Jika Pramono Anung membiarkan “heboh” larangan buka puasa bersama ini tanpa mengusut orang yang menyebarluaskan surat yang bersifat rahasia tersebut, itu suatu pertanda UU KIP belum dipahami benar. UU KIP tidak diimplementasikan.
Atau “heboh” larangan buka puasa bersama ini diyakini banyak orang sebagai pengalihan isu pejabat yang punya harta melimphan, yang dibaratnya tak bakalan habis selama tujuh keturunan. Atau biar korupsi tetap jalan, karena sudah menjadi budaya. Kalau ada yang tertangkap basah, itu dinilai faktor kesialan. Kalau pun dihukum penjara, ada tiap tahun dapat pengurangan hukuman (remisi).
Selagi koruptor dihukum ringan, tidak berani memberikan vonis hukuman mati, tidak berani melakukan pengujian terbalik, maka korupsi akan tetap merajalela. Toh selama di penjara, mereka masih bisa menikmati berbagai fasilitas, yang padahal sangat dilarang. Akan tetapi, itulah fakta di negeri kita.
Di sisi lain, sebagaimana diungkapkan mantan Ketua Umum PP Muhammadiyah M Din Syamsuddin, larangan buka puasa bersama dinilai tidak arif dan tidak adil alias zalim. Tidak arif karena terkesan tidak memahami makna dan hikmah buka puasa bersama, antara lain untuk meningkatkan silaturrahim yang justru positif bagi peningkatan kinerja aparatur sipil negara.

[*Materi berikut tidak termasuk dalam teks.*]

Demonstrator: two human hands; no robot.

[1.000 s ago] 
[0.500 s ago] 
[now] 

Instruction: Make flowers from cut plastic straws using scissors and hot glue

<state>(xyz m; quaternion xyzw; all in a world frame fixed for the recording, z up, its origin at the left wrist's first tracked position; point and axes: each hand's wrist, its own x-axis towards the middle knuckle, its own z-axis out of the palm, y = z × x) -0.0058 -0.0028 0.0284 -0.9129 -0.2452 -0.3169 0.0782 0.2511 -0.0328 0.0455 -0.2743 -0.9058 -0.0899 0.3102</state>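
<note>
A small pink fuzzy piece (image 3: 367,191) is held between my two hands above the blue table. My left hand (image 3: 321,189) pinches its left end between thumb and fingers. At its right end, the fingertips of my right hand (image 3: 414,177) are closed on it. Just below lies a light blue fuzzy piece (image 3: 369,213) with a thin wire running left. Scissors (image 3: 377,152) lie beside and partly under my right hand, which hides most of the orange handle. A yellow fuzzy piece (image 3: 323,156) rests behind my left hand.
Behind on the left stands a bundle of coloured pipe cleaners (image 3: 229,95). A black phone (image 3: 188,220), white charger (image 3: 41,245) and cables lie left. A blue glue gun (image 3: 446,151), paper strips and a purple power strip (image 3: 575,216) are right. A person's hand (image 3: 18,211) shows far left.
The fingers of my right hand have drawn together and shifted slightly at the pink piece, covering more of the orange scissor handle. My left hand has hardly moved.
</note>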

Tidak adil karena nyata alasannya mengada-ada, yaitu masih adanya bahaya Covid-19. Bukankah presiden melanggar ucapannya sendiri dengan mengadakan acara pernikahan putranya yang mewah dan mengundang kerumunan banyak orang? Begitu juga bukankah presiden terakhir ini sering berada di tengah kerumunan?
Kalau direntang, bisa panjang. Selamat berbuka puasa bersama keluarga.